I received my copy of The Cemetery Boys from Edelweiss, courtesy of Harper Collins. It's available for purchase now.

Sunday, November 1, 2015

Jubilee Manor by Bethany Hagen

"We were both searching for our grails, knights on an impossible quest, because this grail didn't exist. There was no shining castle at the end of the road. There was no amount of compassion or aid or wealth that I could bestow that would erase my own beginnings in a place of privilege while others had been born in a place of suffering at the margins of society..."

You can read my review of the first book in the series, Landry Park here.

Landry Park was about a future where the former United States has converted to nuclear energy to power their homes. The charges that keep everything running have to be changed every year, and that job goes to the Rootless. The Rootless are the lowest class, a sickly and weak people. The upper class, the Gentry, believe that the Rootless must be punished for what their ancestors did, or rather failed to do.

The plot of the book centered on Madeline Landry, descendant of Jacob Landry, the man who is responsible for the domestication of nuclear power. Her friend Cara is attacked, and everyone thinks the assailant was one of the Rootless, everyone but Madeline. The Gentry, especially her father, use the attack as an excuse to further persecute the Rootless. Meanwhile, Madeline falls for the new guy in town, David, though it seems like he is already set on Cara.

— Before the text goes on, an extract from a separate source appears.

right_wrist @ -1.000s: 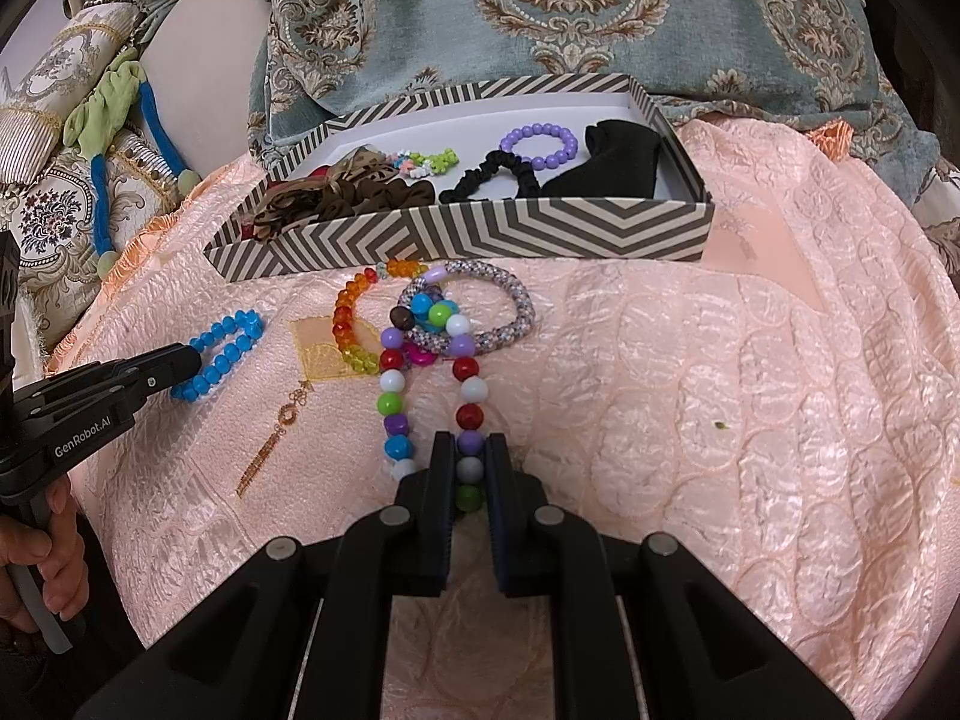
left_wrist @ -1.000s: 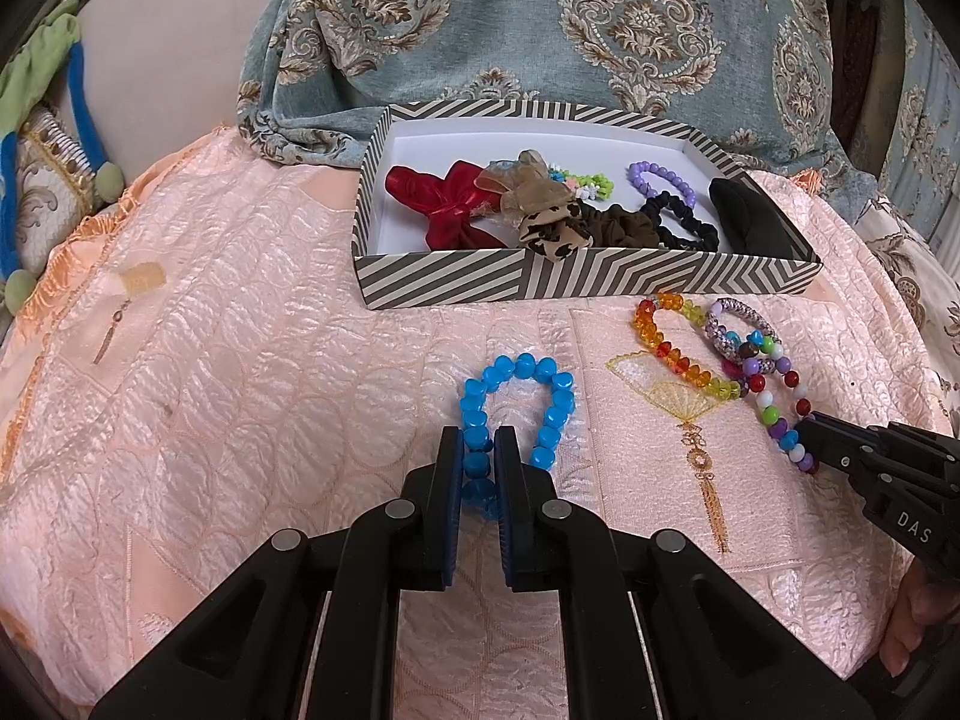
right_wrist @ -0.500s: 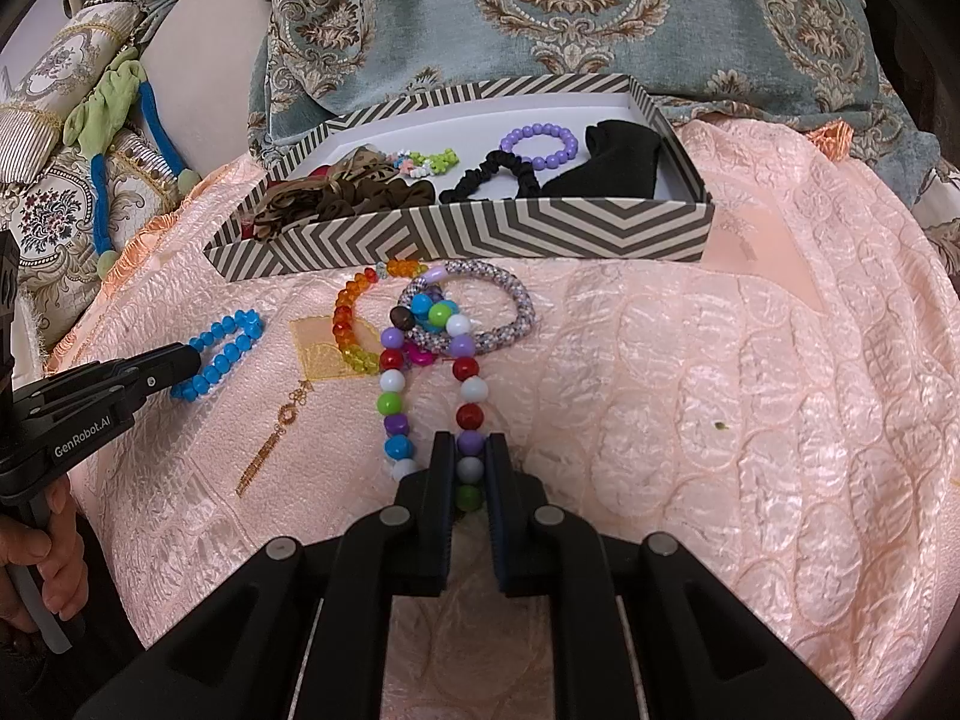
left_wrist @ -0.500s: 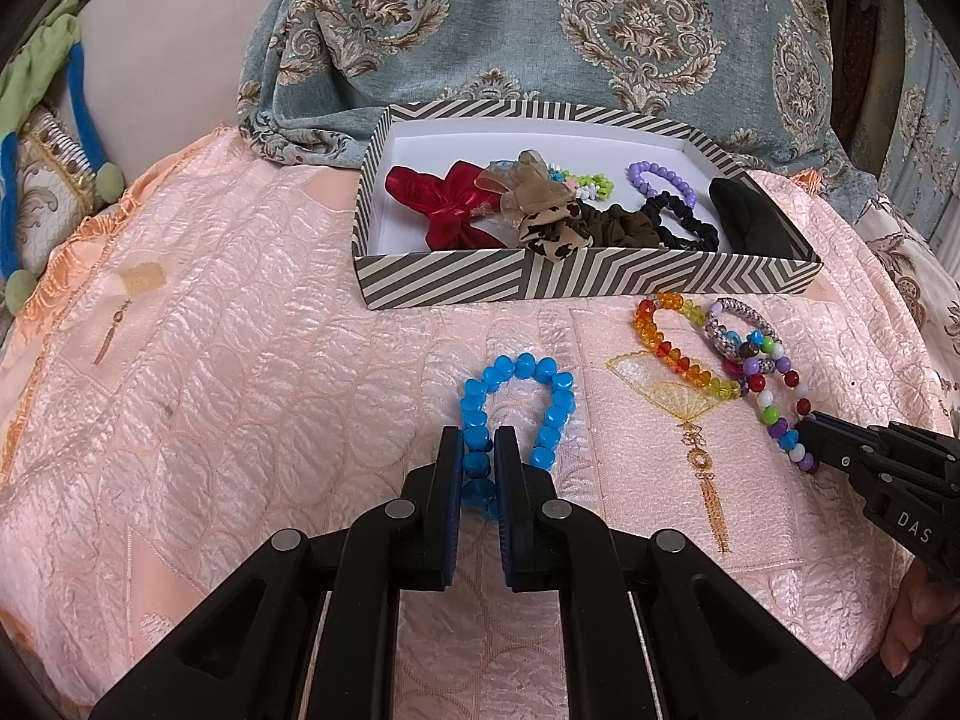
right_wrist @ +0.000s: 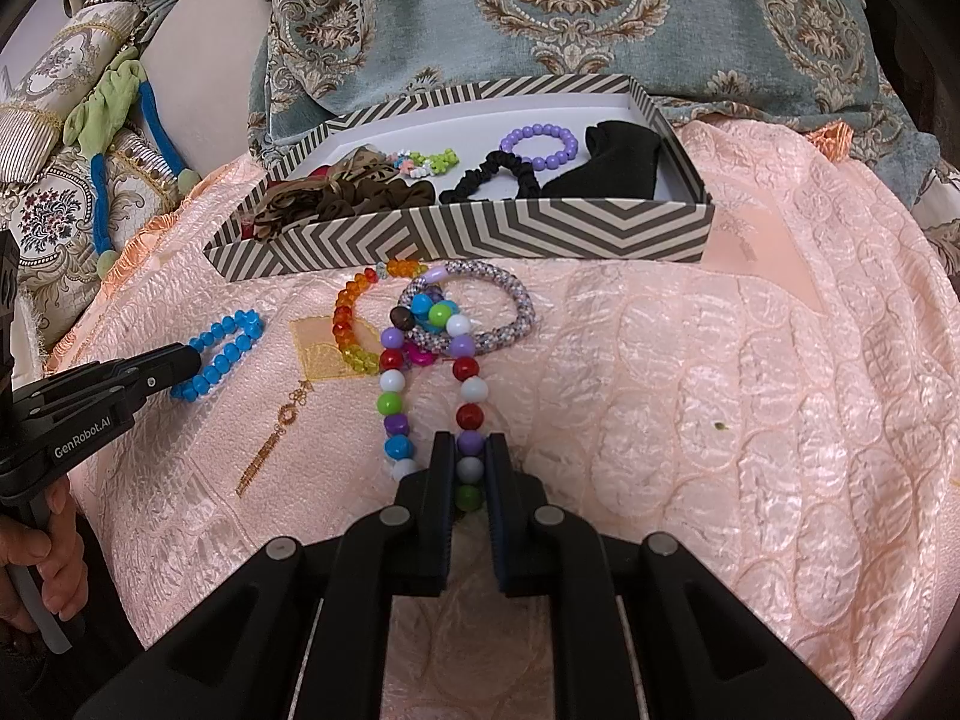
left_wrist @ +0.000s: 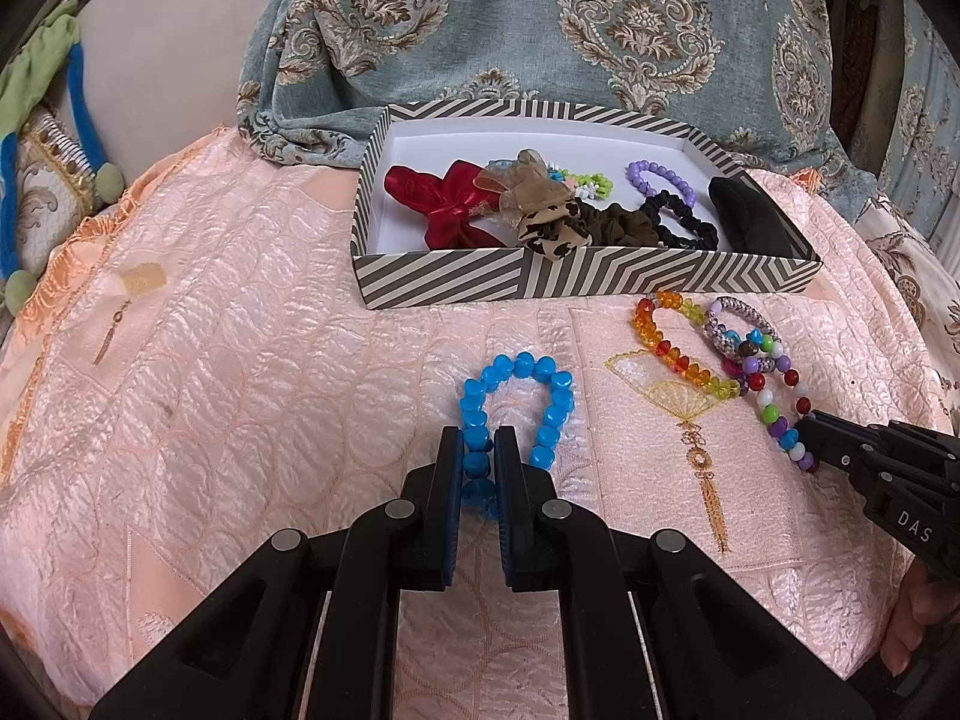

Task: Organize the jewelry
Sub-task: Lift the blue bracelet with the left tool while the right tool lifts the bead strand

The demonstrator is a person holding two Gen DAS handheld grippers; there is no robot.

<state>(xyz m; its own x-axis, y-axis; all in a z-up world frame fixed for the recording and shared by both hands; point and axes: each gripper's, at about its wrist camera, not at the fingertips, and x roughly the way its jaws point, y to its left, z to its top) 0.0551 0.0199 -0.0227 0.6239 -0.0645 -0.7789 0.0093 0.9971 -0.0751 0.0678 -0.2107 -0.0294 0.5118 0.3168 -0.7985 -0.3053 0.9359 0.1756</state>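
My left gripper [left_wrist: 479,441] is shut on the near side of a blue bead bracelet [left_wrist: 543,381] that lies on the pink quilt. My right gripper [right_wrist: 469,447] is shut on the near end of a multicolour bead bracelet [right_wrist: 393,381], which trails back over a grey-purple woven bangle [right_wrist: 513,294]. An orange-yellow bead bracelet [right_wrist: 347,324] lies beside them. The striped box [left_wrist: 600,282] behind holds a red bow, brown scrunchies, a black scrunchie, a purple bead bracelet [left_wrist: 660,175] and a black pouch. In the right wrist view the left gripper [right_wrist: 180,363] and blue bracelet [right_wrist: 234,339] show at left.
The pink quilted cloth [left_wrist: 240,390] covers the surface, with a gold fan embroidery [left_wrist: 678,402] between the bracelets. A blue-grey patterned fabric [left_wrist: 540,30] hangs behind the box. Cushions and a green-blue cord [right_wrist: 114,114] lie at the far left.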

It turns out that David and Cara were pretending to be together. She is actually in love with a Rootless boy, Ewan. David actually likes Madeline and they get together. Cara wasn't attacked by a Rootless, but by her mother who disapproved of her daughter's relationship. In a shocking twist, the leader of the Rootless, Jack, turned out to be Stephen, Madeline's long-lost and presumed dead uncle. Jack/Stephen kicks her father out of Landry Park. The Rootless punish him by feeding him food laced with radioactive waste.
*End spoilers*

As Jubilee Manor opens, Madeline and her uncle are throwing a party at Landry Park. They want to bring the Rootless and Gentry together and get the Gentry to give the Rootless more aid and treat them like people. The entire party is ruined when they find a dead body. If I had a nickel, amirite?

Marianne Wilder was the daughter of one of the Gentry, and the killer positioned her on top of a crossed out Landry symbol. It's obviously a message against her family and against their attempts to help the Rootless. Madeline suspects a particularly cranky member of the Rootless named Smith. She doesn't actually have any evidence, it's basically because she doesn't like him because he was mean to her.

Baseless accusations aside, in order to sway the Gentry to help the Rootless, Madeline and Jack bring her father back from exile. They are both surprised by the changes in Alexander Landry. He is nicer, even apologizing to little Charlie, who he was going to execute ("Sorry I almost had you eat radioactive waste, though I never would have done it if I knew you were my nephew"). Most surprising is that he is almost completely healed, with only a few scars remaining.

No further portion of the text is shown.